Ciardella et al. [2] reported three patients with bilateral 4th nerve palsies in the setting of nonneoplastic hydrocephalus. Each of their patients had concomitant dorsal midbrain findings including limitation of upgaze, light-near dissociation and convergence-retraction nystagmus, suggesting there was downward pressure on the midbrain from an enlarged 3rd ventricle. To our knowledge, this is the first case report of a patient with isolated bilateral 4th nerve palsies from an enlarged 3rd ventricle resulting from a malfunctioning VPS. It is possible that our patient did not manifest midbrain findings because his VPS was partially functioning, thereby allowing only a pressure elevation great enough to cause trochlear nerve dysfunction and not sufficient enough to cause midbrain dysfunction.

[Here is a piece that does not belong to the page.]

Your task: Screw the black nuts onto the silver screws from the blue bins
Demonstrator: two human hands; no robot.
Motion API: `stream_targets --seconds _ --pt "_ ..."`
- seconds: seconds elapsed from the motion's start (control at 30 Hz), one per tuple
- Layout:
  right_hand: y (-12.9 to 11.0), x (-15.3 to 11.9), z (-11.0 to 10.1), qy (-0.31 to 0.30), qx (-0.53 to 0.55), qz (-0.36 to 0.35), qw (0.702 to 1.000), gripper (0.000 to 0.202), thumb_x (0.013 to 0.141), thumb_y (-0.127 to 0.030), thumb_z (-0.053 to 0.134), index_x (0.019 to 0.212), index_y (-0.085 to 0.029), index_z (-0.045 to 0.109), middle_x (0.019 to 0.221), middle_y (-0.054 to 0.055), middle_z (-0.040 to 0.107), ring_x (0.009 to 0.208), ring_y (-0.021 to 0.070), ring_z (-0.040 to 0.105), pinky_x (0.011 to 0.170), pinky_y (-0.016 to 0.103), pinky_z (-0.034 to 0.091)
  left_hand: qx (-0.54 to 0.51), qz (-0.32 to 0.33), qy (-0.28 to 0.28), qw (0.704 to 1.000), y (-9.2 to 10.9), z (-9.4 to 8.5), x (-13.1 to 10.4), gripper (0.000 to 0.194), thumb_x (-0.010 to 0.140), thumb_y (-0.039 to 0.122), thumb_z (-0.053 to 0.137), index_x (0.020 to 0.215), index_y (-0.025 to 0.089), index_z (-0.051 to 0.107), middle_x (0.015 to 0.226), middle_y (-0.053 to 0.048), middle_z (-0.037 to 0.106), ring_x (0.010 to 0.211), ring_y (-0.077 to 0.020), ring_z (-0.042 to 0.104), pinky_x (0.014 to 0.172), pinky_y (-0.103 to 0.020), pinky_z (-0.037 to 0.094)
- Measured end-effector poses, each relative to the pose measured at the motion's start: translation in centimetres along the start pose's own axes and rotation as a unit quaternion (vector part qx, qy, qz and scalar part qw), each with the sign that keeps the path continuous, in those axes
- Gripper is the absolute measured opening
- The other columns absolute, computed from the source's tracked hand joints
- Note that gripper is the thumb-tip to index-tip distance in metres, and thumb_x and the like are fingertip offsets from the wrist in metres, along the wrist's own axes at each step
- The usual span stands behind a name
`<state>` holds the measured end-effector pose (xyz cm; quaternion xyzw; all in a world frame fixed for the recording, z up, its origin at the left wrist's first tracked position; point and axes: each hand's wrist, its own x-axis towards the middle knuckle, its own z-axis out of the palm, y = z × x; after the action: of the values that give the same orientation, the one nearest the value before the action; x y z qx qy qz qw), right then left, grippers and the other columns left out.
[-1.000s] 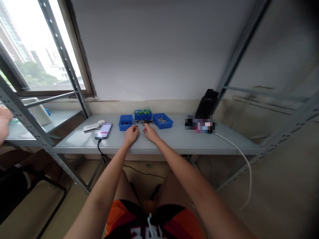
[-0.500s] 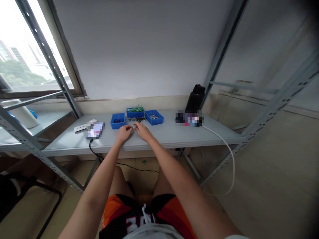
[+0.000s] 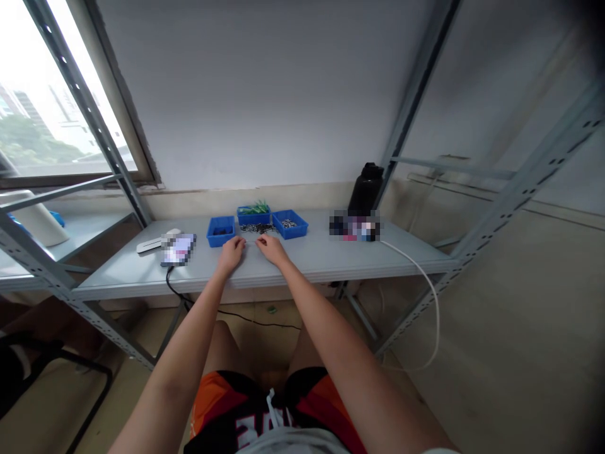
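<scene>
Both hands are over the front of the grey shelf (image 3: 312,258), a small gap between them. My left hand (image 3: 232,254) has its fingers pinched together, just in front of the left blue tray (image 3: 221,241) with dark pieces. Also pinched is my right hand (image 3: 270,248), below the right blue tray (image 3: 293,232) with small metallic pieces. Something thin and pale seems to span the gap between the fingertips, too small to name. Behind the hands lies a pile of small dark parts (image 3: 258,228). A third blue tray (image 3: 254,219) at the back holds green strips.
A phone (image 3: 179,250) with a black cable and a white object (image 3: 150,245) lie on the left. On the right stand a black bottle (image 3: 365,192) and a blurred-out item (image 3: 354,227) with a white cable (image 3: 435,302). Metal uprights flank the shelf.
My hands have moved slightly apart, and the fingers of my right hand look more closed. The whole view has shifted a little. Trays and pile look the same.
</scene>
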<state>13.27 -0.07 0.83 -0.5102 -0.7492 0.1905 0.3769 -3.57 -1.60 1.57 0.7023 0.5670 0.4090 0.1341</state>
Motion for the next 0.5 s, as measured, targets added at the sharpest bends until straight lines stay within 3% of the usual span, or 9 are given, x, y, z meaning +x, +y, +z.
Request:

Our patient had two uncommon diagnoses that include congenital biliary cirrhosis and multiple intracranial arterial aneurysms, one of which ruptured during childhood. These findings can be seen in patients with Alagille syndrome, an autosomal dominantly inherited disease implicating the genes JAG1 or notch 2 [3, 4]. However, additional features of this syndrome, including heart, renal, skeleton and facial features, were absent, and there were no ophthalmologic manifestations, such as posterior embryotoxon, pupil or optic nerve anomalies nor retinitis pigmentosa. He did have a history of systemic arterial hypertension, though this only occurred after the introduction of high-dose prednisone following the liver transplantation.

To our knowledge, this is the first case report of isolated bilateral 4th cranial nerve palsies as the only manifestation of significant dilation of the Sylvian aqueduct and 3rd ventricle. This finding can indicate the failure of a previously functioning VPS, as in our patient, and we believe it should prompt neuroimaging to exclude hydrocephalus as a causative etiology.

Disclosure Statement

The authors do not have a conflict of interest.